Discussion in 'General Discussion Subforum' started by Forest, May 31, 2012.

  1. chumba

    chumba Peer Supporter

    Hi all, I've been working through this post and listening to webinar recording. I can't work out how the Jody's brain picture fits in. Could someone please explain, thanks.
     
  2. JanAtheCPA

    JanAtheCPA Beloved Grand Eagle

    Chumba, it's a picture of the inner cycle of self-abuse that Alan was explaining to "Annie" - where our inner child is being abused by our parental bully. It doesn't matter if it's really your parents or not, as he explains later to Ginger (in Annie's case it's definitely her mother). (Probably true for Jody too)
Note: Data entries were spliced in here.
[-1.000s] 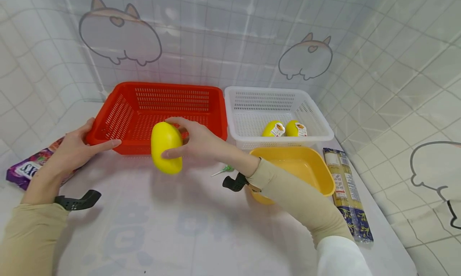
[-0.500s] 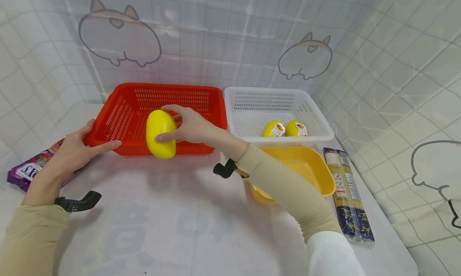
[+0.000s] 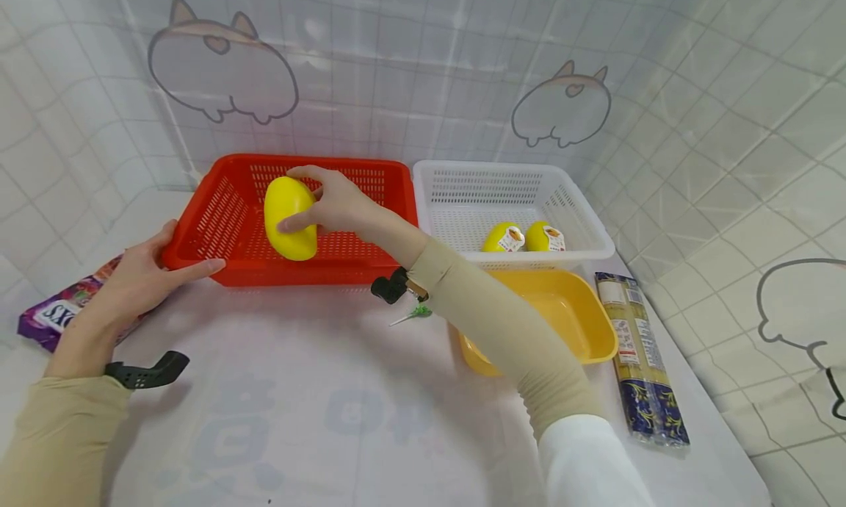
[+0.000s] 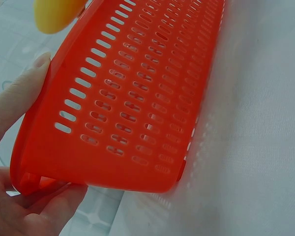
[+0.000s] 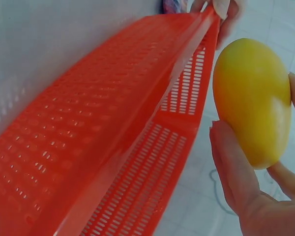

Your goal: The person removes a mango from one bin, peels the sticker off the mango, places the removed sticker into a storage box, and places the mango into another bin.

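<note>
The yellow fruit (image 3: 289,207) has moved forward; my right fingers (image 5: 234,167) grasp it, left fingers (image 4: 20,98) the red basket (image 3: 344,273), best held steady.

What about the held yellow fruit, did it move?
Yes: in the head view, the yellow fruit moved up and slightly left, relative to the red basket.

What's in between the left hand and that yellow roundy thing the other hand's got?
The left part of the red basket, in the head view. The left hand grips its near corner; the right hand holds the yellow thing.
</note>
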`<action>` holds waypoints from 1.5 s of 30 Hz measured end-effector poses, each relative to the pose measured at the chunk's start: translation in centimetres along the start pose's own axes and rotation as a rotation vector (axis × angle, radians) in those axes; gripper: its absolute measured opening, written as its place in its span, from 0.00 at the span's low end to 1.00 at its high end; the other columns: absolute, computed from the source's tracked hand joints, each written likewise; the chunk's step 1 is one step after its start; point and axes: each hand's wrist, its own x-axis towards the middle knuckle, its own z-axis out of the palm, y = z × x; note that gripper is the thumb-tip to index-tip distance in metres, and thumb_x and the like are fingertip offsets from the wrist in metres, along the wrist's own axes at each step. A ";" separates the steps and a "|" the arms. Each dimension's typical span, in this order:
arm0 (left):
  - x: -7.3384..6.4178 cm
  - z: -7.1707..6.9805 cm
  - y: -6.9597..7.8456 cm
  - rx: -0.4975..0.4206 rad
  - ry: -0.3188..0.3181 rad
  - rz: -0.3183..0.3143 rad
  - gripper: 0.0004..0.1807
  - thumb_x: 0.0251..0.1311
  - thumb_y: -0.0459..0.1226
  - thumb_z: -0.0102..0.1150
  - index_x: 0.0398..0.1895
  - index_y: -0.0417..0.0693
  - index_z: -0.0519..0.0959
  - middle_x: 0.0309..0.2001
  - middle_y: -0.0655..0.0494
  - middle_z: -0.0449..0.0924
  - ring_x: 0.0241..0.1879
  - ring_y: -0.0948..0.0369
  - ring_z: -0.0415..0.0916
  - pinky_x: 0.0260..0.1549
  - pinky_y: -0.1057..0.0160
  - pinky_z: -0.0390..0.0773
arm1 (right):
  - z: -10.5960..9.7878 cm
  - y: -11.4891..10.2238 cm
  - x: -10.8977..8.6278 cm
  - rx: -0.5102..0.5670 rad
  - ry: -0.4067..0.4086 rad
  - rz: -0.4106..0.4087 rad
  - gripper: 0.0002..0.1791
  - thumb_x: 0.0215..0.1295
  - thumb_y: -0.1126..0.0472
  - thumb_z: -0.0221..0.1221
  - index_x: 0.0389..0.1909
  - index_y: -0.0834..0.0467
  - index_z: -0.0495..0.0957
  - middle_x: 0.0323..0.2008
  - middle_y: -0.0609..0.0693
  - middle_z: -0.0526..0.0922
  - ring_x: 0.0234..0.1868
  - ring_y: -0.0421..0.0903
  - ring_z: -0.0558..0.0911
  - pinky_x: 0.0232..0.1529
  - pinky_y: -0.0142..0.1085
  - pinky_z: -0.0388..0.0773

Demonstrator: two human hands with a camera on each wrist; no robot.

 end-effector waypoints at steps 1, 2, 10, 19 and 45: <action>0.0 0.0 0.0 0.001 -0.002 0.000 0.61 0.63 0.63 0.57 0.78 0.54 0.24 0.77 0.28 0.41 0.67 0.31 0.48 0.48 0.36 0.76 | 0.0 0.0 0.3 0.012 0.000 0.007 0.43 0.54 0.56 0.74 0.71 0.43 0.66 0.51 0.46 0.76 0.47 0.43 0.77 0.42 0.36 0.86; 0.0 0.0 -0.1 0.002 -0.004 -0.001 0.61 0.63 0.63 0.57 0.78 0.54 0.24 0.77 0.27 0.41 0.67 0.31 0.47 0.49 0.33 0.74 | 0.0 0.1 0.5 0.017 0.002 0.014 0.43 0.54 0.56 0.74 0.71 0.43 0.66 0.51 0.46 0.76 0.47 0.43 0.78 0.41 0.36 0.86; -0.1 0.0 0.0 -0.004 -0.008 -0.002 0.61 0.62 0.63 0.58 0.78 0.55 0.24 0.77 0.28 0.41 0.67 0.31 0.48 0.49 0.35 0.76 | -0.3 0.3 3.1 0.098 -0.006 0.059 0.42 0.56 0.58 0.73 0.70 0.42 0.66 0.55 0.45 0.74 0.47 0.44 0.79 0.39 0.36 0.86; -0.1 -0.1 0.1 -0.013 -0.002 -0.009 0.61 0.62 0.63 0.58 0.78 0.56 0.23 0.77 0.28 0.41 0.68 0.31 0.47 0.51 0.30 0.72 | -0.9 0.0 5.4 0.129 -0.033 0.123 0.42 0.56 0.60 0.73 0.72 0.39 0.67 0.60 0.42 0.72 0.49 0.44 0.78 0.42 0.37 0.86; -0.5 -0.2 0.2 -0.039 -0.006 0.003 0.61 0.61 0.64 0.58 0.78 0.56 0.24 0.78 0.32 0.41 0.69 0.34 0.48 0.59 0.27 0.63 | -1.7 3.2 9.8 0.284 -0.122 0.213 0.42 0.62 0.60 0.69 0.75 0.46 0.62 0.57 0.48 0.74 0.47 0.51 0.83 0.54 0.41 0.83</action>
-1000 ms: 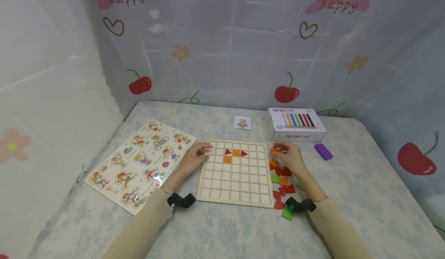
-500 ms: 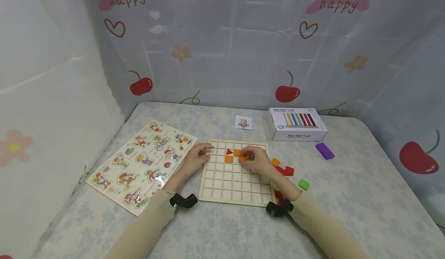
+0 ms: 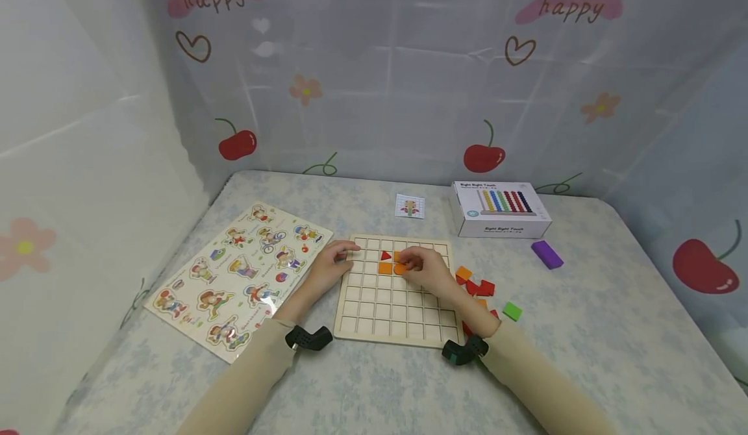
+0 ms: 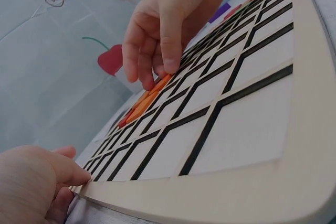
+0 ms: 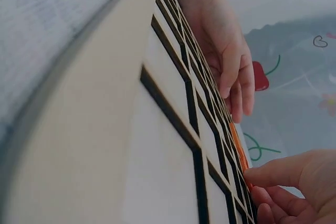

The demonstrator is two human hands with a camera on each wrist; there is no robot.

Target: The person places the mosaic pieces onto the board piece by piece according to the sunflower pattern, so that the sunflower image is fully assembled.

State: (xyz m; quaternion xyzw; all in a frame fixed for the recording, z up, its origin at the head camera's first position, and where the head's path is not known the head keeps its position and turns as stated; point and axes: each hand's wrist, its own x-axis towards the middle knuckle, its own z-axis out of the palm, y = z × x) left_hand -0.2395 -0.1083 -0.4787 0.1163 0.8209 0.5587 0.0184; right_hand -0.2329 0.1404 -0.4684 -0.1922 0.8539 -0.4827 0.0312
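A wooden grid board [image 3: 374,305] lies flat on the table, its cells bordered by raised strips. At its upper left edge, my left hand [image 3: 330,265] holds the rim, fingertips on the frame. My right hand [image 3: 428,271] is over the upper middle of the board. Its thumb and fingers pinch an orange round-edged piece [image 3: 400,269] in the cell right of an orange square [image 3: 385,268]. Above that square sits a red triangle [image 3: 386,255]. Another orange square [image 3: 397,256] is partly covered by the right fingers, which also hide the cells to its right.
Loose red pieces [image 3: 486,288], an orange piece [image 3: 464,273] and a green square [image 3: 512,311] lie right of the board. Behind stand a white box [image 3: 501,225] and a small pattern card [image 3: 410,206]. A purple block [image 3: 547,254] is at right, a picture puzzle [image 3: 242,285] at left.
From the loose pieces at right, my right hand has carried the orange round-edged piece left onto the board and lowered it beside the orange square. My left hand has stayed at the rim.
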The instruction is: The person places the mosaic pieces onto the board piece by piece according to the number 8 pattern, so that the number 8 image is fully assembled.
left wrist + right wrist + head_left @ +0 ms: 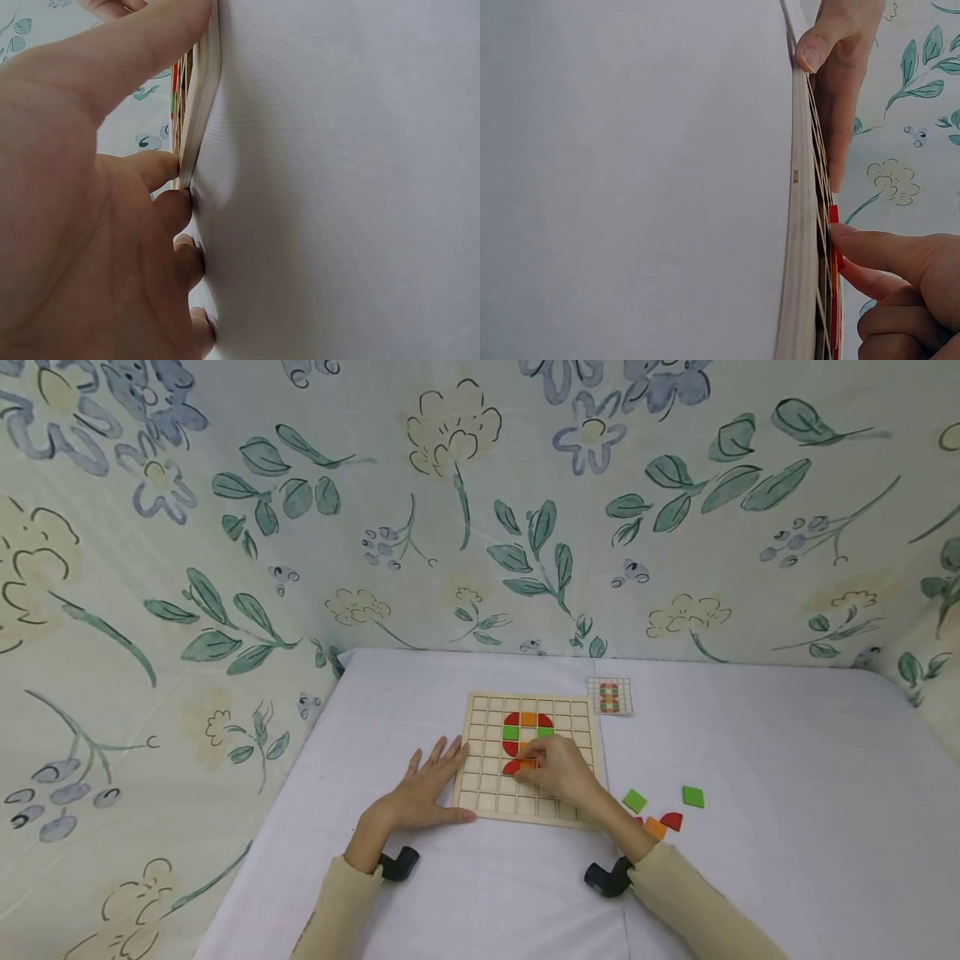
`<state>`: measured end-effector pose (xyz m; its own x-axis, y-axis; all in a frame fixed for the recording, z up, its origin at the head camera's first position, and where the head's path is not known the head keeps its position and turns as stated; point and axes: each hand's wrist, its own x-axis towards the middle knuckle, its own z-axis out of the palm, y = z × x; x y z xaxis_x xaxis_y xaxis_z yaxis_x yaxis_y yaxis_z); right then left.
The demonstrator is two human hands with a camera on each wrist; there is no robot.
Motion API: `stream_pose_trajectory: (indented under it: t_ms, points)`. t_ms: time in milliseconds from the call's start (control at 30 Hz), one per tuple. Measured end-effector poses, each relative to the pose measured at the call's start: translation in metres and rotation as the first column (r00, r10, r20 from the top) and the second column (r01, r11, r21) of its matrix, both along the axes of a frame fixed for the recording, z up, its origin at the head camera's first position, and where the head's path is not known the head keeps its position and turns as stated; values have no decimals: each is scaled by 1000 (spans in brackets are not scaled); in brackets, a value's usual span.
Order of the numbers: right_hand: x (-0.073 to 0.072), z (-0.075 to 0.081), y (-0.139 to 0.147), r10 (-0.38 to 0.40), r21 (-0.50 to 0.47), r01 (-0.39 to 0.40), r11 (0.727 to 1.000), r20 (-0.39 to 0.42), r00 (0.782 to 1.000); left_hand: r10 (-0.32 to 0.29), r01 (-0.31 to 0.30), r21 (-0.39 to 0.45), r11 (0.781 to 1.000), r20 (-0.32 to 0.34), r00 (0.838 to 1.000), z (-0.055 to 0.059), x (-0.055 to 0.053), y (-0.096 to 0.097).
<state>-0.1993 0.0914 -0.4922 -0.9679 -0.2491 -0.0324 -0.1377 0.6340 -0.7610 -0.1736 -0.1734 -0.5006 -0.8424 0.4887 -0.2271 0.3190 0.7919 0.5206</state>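
A wooden grid board [480, 785] lies on the white cloth. Red, orange and green tiles sit in its squares, among them a green tile [512, 732] and an orange tile [528, 719]. My left hand [426, 789] rests spread at the board's left edge, thumb at the near corner; the left wrist view shows its fingertips along the board's side. Over the board's middle, my right hand [558, 768] pinches a red quarter-round tile [511, 767] between thumb and index finger, its other fingers curled in the right wrist view. That hand covers part of the pattern.
A small pattern card [626, 702] lies beyond the board's right corner. Right of the board are loose tiles: a green tile [693, 797], another green tile [634, 801], a red tile [672, 821] and an orange tile [655, 828]. A floral cloth [420, 568] hangs behind the table.
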Motion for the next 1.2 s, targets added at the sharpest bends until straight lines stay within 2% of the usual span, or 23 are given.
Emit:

    Did you get that Jody is a former patient of Alan's? And that this was a self-portrait that she made during treatment? (he said that she's an artist). He kept it with her permission because this cycle of self-abuse is such a common denominator amongst us. And because it's a really cool picture. :)

    Jan
     
  3. chumba

    chumba Peer Supporter

    Thank you, I missed the bit about Jody being a former patient, now it makes sense.
     
  4. Shanshu Vampyr

    Shanshu Vampyr Well known member

    Hi TMS friends,

    New to these drop in chats; are they every Saturday? Just listened to the "Ginger" segment per Alan Gordon's suggestion. It was really insightful and powerful.

    Is there a way to videoconference future Drop In Chats? Just spitballin' here...I Skype with Alan Gordon so there must be some technological way.
     
  5. chumba

    chumba Peer Supporter

    Just finished listening to the session, it gave me some huge insights. It's made contemplate finding a therapist but being downunder I wouldn't know where to even begin to find one. I certainly don't feel like the therapists I saw in the past were close to the mark for my issues.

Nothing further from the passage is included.